Hace un par de años, la poeta Sara Uribe decía en conferencia que cuando la violencia estalló en la cara de todos durante el periodo de la llamada “guerra contra el narco”, su escritura se agrietó.
El lenguaje, el de ella y los tamaulipecos que veían de frente el horror de las desapariciones, se derruyó. Escribir, decía, jamás volvió a ser igual. Su mirada poética se refractó; de las formas purificadas y preciosistas viró hacia el cuerpo y la voz, de ella y las víctimas. Su poesía se politizó.
Evoco estas palabras de la autora de Antígona González con la intención de comprender por qué cuando las mujeres decimos que lo personal es político nos referimos a que hasta en los actos más nimios de la vida cotidiana nuestros cuerpos están en juego.
Con ellos cuidamos y procuramos a las y los hijos, a los familiares y enfermos cercanos; gestamos, reproducimos la vida y nos ocupamos de los afectos propios y ajenos; con ellos trabajamos, salimos a las calles y ocupamos el espacio público.
Desde el cuerpo, sabemos bien, nos exponemos al acoso, al maltrato, la violación y el feminicidio.
Investigaciones como la de Silvia Federici (Calibán y la bruja) han demostrado que el cuerpo de las mujeres ha sido botín de guerra, territorio de conquista y blanco de una histórica “caza de brujas” que estratégicamente degradó a la mujer al ámbito exclusivamente privado y reproductivo, para consolidar la división sexual del trabajo y el sistema capitalista.
Hace varios años, una reconocida escritora se lamentaba, desde la comodidad del privilegio, por el hecho de que tantas mujeres brillantes tuvieran que intercambiar ideas complejas por posturas y protestas.

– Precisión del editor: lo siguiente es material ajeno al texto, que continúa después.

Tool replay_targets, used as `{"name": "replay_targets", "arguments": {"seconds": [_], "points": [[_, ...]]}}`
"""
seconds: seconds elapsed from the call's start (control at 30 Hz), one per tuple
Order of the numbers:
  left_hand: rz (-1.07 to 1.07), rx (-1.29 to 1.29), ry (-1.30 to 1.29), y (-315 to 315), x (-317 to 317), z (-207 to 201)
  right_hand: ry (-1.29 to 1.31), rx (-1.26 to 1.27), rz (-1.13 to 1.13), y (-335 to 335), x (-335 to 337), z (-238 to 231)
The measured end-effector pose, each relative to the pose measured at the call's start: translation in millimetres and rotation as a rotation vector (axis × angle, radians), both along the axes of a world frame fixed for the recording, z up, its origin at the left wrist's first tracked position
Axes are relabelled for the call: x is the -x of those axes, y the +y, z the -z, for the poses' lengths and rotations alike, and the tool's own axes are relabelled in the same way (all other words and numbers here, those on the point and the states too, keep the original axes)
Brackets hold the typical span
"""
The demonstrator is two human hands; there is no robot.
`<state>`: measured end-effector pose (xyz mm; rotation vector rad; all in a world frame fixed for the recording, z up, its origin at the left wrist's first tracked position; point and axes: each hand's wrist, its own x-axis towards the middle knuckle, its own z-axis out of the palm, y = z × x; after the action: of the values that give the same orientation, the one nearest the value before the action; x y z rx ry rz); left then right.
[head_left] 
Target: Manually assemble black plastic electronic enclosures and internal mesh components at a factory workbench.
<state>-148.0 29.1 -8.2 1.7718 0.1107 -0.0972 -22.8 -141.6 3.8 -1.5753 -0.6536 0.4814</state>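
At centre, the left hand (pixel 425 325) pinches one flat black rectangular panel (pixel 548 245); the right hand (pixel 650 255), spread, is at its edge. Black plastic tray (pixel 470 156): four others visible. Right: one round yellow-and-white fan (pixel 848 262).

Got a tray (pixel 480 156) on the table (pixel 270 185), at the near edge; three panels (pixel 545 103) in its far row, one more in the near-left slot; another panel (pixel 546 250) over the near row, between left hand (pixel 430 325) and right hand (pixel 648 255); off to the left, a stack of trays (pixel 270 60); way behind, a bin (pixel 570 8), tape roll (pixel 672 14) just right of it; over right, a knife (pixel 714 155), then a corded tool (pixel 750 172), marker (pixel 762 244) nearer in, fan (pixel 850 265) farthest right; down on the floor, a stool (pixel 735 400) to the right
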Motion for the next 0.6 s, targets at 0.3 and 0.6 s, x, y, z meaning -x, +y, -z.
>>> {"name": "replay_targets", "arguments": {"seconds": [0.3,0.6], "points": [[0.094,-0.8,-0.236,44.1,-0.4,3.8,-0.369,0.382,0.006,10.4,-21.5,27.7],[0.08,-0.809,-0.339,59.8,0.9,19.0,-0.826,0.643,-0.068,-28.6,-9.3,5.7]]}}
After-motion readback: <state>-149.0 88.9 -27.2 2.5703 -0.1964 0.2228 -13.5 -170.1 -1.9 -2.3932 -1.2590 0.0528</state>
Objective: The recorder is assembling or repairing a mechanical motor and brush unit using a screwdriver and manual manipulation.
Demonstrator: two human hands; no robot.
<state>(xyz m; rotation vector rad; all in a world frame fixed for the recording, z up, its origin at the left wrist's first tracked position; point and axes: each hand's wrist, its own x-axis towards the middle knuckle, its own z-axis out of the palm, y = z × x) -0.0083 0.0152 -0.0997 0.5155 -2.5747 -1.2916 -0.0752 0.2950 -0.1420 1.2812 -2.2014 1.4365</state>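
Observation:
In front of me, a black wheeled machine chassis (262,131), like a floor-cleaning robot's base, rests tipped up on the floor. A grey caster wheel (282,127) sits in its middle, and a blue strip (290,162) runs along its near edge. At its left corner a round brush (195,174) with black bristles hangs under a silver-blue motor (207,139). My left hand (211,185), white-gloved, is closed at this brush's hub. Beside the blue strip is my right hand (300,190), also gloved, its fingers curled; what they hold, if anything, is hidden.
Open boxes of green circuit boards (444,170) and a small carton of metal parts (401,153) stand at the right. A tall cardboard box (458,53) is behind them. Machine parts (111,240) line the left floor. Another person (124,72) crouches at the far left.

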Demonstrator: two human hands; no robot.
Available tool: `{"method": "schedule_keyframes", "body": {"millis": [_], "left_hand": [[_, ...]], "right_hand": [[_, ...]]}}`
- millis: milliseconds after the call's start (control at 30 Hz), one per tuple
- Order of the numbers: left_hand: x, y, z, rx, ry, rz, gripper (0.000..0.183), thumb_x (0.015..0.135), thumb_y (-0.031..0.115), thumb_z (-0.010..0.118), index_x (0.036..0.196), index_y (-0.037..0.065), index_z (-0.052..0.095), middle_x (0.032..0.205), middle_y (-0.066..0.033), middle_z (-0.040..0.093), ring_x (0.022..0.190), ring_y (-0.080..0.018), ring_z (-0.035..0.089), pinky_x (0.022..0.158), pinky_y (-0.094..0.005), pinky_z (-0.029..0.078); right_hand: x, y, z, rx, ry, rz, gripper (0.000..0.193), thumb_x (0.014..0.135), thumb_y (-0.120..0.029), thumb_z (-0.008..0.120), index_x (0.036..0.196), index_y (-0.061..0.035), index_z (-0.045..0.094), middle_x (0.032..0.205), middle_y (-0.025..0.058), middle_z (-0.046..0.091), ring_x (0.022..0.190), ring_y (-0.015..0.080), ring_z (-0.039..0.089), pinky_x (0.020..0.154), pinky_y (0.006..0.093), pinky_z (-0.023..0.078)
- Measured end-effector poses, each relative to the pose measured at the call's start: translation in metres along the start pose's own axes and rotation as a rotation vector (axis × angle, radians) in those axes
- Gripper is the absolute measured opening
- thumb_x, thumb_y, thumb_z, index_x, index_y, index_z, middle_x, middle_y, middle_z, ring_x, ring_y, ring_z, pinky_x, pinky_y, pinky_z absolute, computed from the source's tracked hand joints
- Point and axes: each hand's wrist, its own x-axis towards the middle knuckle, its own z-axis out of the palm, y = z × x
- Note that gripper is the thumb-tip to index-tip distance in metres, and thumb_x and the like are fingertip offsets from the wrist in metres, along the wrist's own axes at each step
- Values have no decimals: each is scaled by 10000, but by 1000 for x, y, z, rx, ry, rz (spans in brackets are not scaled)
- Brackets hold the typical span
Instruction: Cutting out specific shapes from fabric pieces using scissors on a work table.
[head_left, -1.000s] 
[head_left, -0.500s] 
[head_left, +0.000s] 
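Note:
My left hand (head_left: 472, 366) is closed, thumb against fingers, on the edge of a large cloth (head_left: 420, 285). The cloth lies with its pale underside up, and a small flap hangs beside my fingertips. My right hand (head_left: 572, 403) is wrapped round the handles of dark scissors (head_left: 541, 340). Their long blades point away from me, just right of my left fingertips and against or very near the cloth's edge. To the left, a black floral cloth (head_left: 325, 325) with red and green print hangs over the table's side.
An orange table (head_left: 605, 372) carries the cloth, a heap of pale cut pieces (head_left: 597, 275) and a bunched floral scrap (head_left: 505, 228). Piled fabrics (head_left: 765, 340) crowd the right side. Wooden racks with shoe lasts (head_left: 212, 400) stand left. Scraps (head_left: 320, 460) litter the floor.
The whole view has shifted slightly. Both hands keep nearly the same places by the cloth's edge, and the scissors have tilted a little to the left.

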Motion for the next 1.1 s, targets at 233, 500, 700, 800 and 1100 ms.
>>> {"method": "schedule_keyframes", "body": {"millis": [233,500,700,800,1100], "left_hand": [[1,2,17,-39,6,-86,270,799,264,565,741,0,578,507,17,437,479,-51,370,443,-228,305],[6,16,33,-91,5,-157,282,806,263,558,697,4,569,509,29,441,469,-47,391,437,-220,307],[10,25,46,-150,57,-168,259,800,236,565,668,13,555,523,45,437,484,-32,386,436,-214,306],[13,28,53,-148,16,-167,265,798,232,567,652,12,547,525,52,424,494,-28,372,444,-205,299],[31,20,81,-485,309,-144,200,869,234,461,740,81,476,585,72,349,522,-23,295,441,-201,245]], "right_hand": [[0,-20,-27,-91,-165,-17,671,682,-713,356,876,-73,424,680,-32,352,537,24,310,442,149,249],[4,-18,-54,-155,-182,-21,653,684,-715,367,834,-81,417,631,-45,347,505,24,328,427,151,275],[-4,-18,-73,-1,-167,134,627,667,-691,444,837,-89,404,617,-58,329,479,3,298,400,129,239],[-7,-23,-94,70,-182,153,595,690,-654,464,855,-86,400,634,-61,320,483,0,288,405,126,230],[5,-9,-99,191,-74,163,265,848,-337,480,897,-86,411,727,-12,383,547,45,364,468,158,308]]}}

Creo que hoy, más que nunca, no podemos no politizarnos. Miles de mujeres encabezamos hoy la llamada “cuarta ola del feminismo”.
Algunas nos hemos formado teóricamente y nos asumimos activistas; otras más pequeñas y aguerridas, apenas unas adolescentes, toman las calles, increpan, encaran con valentía a responsables e instituciones cómplices y negligentes por los casos de feminicidio, acoso, desaparición y vejación sistemática de sus amigas y familiares cercanas.
Así lo han hecho las chicas de las prepas 9, 7 y 3 de la UNAM; así lo hizo Sofía Vázquez cuando denunció con enorme coraje y entereza al hermano lasallista adscrito al Instituto Francés de La Laguna por haber abusado sexualmente de ella durante un programa de voluntariado.
Así lo han hecho las impávidas estudiantes universitarias que desde el pasado 4 de noviembre tomaron las instalaciones de la Facultad de Filosofía y Letras de la UNAM, llenas de rabia e indignación por la negligencia y la omisión de las autoridades ante una violencia estructural que las ata a diario.
¿Nos sirve, les sirve a las y los estudiantes memorizarse a los griegos, solazarse con un soneto de Sor Juana, escribir un ensayo sobre metafísica o familiarizarse con el método pedagógico de Paulo Freire?
Me desvío un poco para responder la pregunta. La violencia de género atraviesa nuestros cuerpos todos los días en prácticas cómplices y naturalizadas, las mismas que permiten que 10 mujeres sean asesinadas al día en este país, y que el 75% de los delitos sexuales sean perpetrados por varones.
Las estudiantes paran, nos increpan y enseñan, entre otras lecciones relevantes, que las ideas son las armas con las que nuestros cuerpos luchan: para eso se estudia, se piensa, se siente.
A ellas les debemos una histórica reforma al Estatuto General de la UNAM, que desde el pasado 12 de febrero considera la violencia de género como falta grave.
De ellas hay que recordar, como señala Walter Benjamin, que no hay derecho sin violencia y resistencia que lo funde. La lucha por nuestros derechos, los de todos y los de las mujeres, es y será aguerrida.
Ellas nos enseñan que el conocimiento está atravesado por las circunstancias, no por absolutos ni universales. Nos dicen que nuestra causa es justa y legítima porque, como dice Ángela Davis, nos mueve la idea radical de que las mujeres somos personas.